How 25 Extra Pounds Can Rob Your Life
Perhaps you saw the study. “The” study making for some interesting water cooler talk and talk show fodder.
Released a few weeks before Thanksgiving, 2007 in the Journal of the American Medical Association, the study suggests that extra twenty or twenty-five pounds of body fat — the fat most of us try so hard to shed — is not going to cause us any health problems. At least health problems that lead to death; the study was based on new mortality figures for 2.3 million American adults.
The conclusion? While obesity, defined in the study as a Body Mass Index, or BMI, of at least 30, leads to early death and the onset of dozens of disease states, those with a BMI between 25 and 30 showed no increase risk of death from heart disease or cancer.
So, should you just forget about those love handles after all? Not so fast.
First, this study analyzed “death”, not “life”. Quality of life, or the state of living in optimum health and energy, was overlooked in favor of sheer mortality statistics.
These statistics can be vastly skewed. For example, there are millions of overweight Americans with heart disease, forced to live on medications and at a considerably slower pace, who do not “die” from the condition.
Dr. Robert Eckel, a spokesperson from the American Medical Association, disagreed with the conclusions and the false impressions of the study. He stated that, for example, diabetes (found to be much higher among even moderately overweight individuals) often goes hand in hand with heart disease.
Also, the researchers used the rather inaccurate BMI to judge their findings. What’s my problem with the BMI? At under ten percent body fat, I have a BMI of 26. This would put me into the “overweight but healthy” camp — yet I am far from overweight. My additional muscle mass throws off the BMI scale. Other factors can cause the BMI to be less reliable than actual body fat percentage, ranging from water retention to bone density. The use of hydrostatic weight, or even calipers to measure body fat, would have provided a far more accurate examination of the data.
The researchers also failed to take into account the fact that abdominal fat, also known as visceral fat, has been shown to lead to metabolic syndrome. A study presented at the 23rd Annual American Medical Association Science Reporters Conference in Washington, D.C. revealed that metabolic syndrome nearly triples heart disease risk, even in “non-obese individuals”, and that visceral body fat is the strongest of the predictors for the condition.
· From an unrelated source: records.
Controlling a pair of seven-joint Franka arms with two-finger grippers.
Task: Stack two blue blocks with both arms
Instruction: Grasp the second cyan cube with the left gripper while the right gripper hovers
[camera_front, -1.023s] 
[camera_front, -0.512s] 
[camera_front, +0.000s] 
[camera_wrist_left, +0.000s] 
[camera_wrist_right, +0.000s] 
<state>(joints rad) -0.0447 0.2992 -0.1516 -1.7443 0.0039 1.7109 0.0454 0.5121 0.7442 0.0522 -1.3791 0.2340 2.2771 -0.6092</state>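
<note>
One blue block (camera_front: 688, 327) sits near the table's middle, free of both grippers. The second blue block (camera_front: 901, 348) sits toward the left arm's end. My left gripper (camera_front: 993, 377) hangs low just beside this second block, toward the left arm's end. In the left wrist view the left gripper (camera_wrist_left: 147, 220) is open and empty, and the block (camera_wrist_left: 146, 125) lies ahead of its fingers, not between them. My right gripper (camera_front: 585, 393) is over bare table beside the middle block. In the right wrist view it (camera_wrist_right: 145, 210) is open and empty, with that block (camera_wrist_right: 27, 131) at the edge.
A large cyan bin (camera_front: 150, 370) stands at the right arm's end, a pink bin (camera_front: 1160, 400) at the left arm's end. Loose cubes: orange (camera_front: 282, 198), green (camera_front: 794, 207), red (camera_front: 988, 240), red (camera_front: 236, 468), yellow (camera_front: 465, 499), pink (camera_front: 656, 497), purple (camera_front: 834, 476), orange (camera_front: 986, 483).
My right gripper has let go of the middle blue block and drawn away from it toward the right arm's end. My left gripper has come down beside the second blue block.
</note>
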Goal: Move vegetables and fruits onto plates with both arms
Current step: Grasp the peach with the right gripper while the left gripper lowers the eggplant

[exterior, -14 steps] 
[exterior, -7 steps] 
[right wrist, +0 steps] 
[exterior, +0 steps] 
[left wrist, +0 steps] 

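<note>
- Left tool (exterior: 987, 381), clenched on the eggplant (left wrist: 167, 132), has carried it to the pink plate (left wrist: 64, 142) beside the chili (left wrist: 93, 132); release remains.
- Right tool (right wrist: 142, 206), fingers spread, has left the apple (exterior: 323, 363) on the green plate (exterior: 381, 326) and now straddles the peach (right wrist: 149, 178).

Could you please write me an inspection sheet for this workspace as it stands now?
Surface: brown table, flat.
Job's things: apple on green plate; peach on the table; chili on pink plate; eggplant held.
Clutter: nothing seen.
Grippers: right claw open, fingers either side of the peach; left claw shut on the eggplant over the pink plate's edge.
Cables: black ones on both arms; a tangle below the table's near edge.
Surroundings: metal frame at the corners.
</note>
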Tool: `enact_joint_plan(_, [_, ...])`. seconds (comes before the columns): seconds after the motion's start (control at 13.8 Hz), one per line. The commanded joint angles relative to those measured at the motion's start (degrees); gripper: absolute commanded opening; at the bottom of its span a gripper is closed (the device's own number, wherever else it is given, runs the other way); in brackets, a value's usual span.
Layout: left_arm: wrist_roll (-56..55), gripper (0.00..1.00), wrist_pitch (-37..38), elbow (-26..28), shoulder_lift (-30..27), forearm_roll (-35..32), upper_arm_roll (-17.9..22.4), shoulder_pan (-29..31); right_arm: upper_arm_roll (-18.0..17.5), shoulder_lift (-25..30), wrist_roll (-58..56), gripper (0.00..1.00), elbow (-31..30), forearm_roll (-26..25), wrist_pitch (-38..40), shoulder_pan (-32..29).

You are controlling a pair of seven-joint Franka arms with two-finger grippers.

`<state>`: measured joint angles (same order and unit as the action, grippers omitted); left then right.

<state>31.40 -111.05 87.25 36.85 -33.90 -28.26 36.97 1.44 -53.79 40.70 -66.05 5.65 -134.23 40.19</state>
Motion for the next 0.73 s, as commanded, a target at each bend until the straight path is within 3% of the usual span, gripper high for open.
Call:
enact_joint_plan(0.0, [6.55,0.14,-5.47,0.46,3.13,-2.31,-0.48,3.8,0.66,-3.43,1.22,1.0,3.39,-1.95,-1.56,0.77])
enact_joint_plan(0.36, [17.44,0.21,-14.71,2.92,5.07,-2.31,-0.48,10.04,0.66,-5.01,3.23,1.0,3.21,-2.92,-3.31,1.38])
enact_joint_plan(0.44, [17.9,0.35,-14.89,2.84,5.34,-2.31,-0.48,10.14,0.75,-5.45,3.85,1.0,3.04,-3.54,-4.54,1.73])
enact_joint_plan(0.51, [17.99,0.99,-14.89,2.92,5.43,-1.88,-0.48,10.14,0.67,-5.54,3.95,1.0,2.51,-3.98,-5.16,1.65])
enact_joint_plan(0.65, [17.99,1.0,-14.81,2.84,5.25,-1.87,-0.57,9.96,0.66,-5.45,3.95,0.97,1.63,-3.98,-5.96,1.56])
Many people with a large amount of visceral fat are not technically obese when judged by the BMI.
Moreover, this study fails to look at the quality of one’s life — only the cause of death. Most of us would not want to spend the last ten or fifteen years of our life on drugs, machines and in a state of infirmity, even if it meant we would technically outlive the onset of heart disease or cancer.
I have yet to meet one person who decreased their body fat in a healthy manner who did not also increase their energy and passion for life. Yet, from personal experience, I can say with certainty that an extra twenty-five pounds of fat will rob that energy and vitality faster than you can say, “Pass the stuffing, please.”
This prompts a question that no study can answer: What is the value of thriving, excelling, and achieving our best in every area of our life, including our body? And, what will this mentally empowered state do for our mortality?
Something tells me it will increase it far beyond what we can measure.
[jB]
Archived in Nutrition.
This entry is tagged: nutrition









Comments (4)
Randy said:
Isn’t it amazing how society can accept negative changes as “normal”. My wife, whose body measurements have basically not changed in the last 15 years now wears clothes two sizes smaller. Some blame it on marketing to make a person “feel better” about their size; I think it is misguided acceptance from a society grossly overweight.
Posted on Nov 08, 2007 03:34 PM
Sarah said:
Crazy. Just like that earlier report about obesity being contagious or caused by virus … anything to make the overweight feel better and not take responsability for their sorry state of fatness (just made that word up).
Heck, I’ve been fat myself, I’m not sitting here throwing the proverbial stone in a glass house. I made the classic mistakes with my nutrition (if it could have been called that, feeding is more appropriate), my total lack of physical activity and the state of denial I was in.
Does that mean I had to stay fat forever? He!! no, it did not and I am not. Sure, there are still some % of bodyfat I want to throw into an incinerator, but so what? That’s exactly where they’re headed!
Guess this is just another article to get up the number of viewers on a show, or to sell that many more issues of the local papers.
Posted on Nov 08, 2007 05:31 PM
Jon Benson said:
Could not agree more!
Posted on Nov 15, 2007 08:52 AM
David Howard said:
I came from a family background of morbidly obese bodies that were intent sitting around a table full of stuffing and bon bons speaking with their mouths full trying to convey how horrible they felt.
Further more two of my aunts have died of diabetes and two from a virety of cancer. Now I saw this coming on when I was young and was horrified at the absolute apathy that seemed to be in my genes.
To live in this manner is a miserable state of being I have seen it first hand. But to die with the consequences of such a lifestyle is far worse.
So without even seing the details of the study I know it is BOGUS!